Your task
An exact transcription is needed of the lines below from the one with "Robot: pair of" through the one with "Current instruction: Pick", with no other lines and no pictures.

Input data
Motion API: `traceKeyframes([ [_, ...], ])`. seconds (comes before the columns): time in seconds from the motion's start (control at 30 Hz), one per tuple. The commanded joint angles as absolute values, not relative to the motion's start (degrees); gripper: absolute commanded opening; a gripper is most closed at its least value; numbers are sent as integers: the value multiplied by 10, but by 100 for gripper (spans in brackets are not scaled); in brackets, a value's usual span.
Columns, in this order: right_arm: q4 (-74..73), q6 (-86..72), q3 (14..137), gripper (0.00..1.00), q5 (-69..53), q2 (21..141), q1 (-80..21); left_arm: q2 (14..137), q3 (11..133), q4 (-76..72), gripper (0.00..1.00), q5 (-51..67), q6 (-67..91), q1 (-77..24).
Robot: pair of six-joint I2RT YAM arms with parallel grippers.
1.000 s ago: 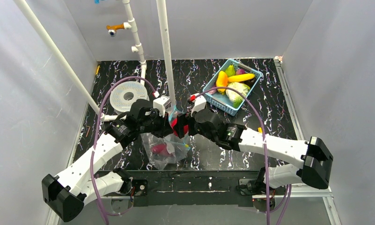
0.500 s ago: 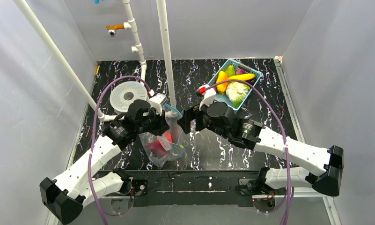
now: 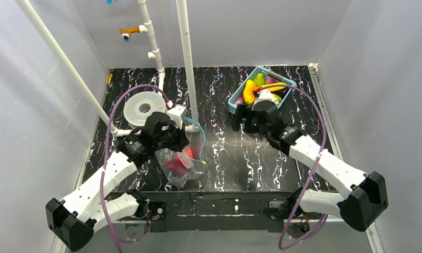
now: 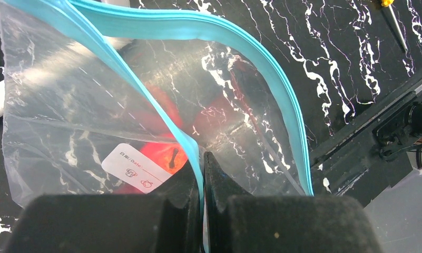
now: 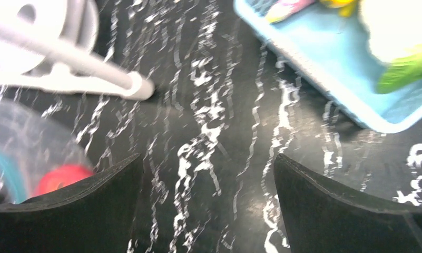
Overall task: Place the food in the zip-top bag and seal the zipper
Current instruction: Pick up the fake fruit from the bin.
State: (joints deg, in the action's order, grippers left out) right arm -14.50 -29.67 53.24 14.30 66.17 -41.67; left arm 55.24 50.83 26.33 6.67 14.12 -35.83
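The clear zip-top bag (image 3: pixel 181 167) hangs over the dark table with its mouth open. My left gripper (image 4: pixel 202 155) is shut on the near side of the light-blue zipper (image 4: pixel 198 26). Inside the bag lie red and magenta food pieces (image 3: pixel 178 162); the red one (image 4: pixel 161 153) shows behind the white label (image 4: pixel 137 168). My right gripper (image 5: pixel 207 163) is open with nothing between its fingers, above bare table by the near-left corner of the blue basket (image 3: pixel 234 101). An orange-yellow piece (image 3: pixel 248 90), a green piece (image 3: pixel 258 79) and a banana (image 3: pixel 276 88) sit in the basket, partly hidden by the right arm.
A white filament spool (image 3: pixel 144 108) and white pipes (image 3: pixel 186 58) stand behind the bag; one pipe (image 5: pixel 66 74) lies low beside it. A small yellow-handled tool (image 4: pixel 395 23) rests on the table near the bag. Grey walls close in on three sides.
My right gripper has drawn back from the bag's mouth and swung up and right to the basket, staying open. My left gripper has kept its hold on the zipper edge.
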Motion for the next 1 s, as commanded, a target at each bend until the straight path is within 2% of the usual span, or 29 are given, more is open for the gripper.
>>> traceKeyframes([
  [0.0, -146, -300, 573, 97, 134, 708, -342, 541, 509, 270, 0, 57, 139, -359],
  [0.17, -183, -261, 673, 98, 174, 810, -295, 536, 508, 273, 0, 55, 136, -359],
  [0.47, -209, -102, 856, 96, 341, 1008, -279, 521, 508, 279, 0, 49, 132, -359],
  [0.83, -198, -46, 967, 95, 373, 1153, -279, 512, 510, 284, 0, 51, 125, -359],
  [0.97, -196, -24, 1002, 92, 382, 1201, -280, 515, 511, 285, 0, 50, 122, -359],
])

Solution to this problem
Robot: pair of six-joint I2RT YAM arms with parallel grippers.
1.000 s ago: 
0.500 s ago: 
now: 
now: 
now: 
Overall task: Place the food in the zip-top bag and seal the zipper
Current instruction: Pick up the fake fruit from the bin.

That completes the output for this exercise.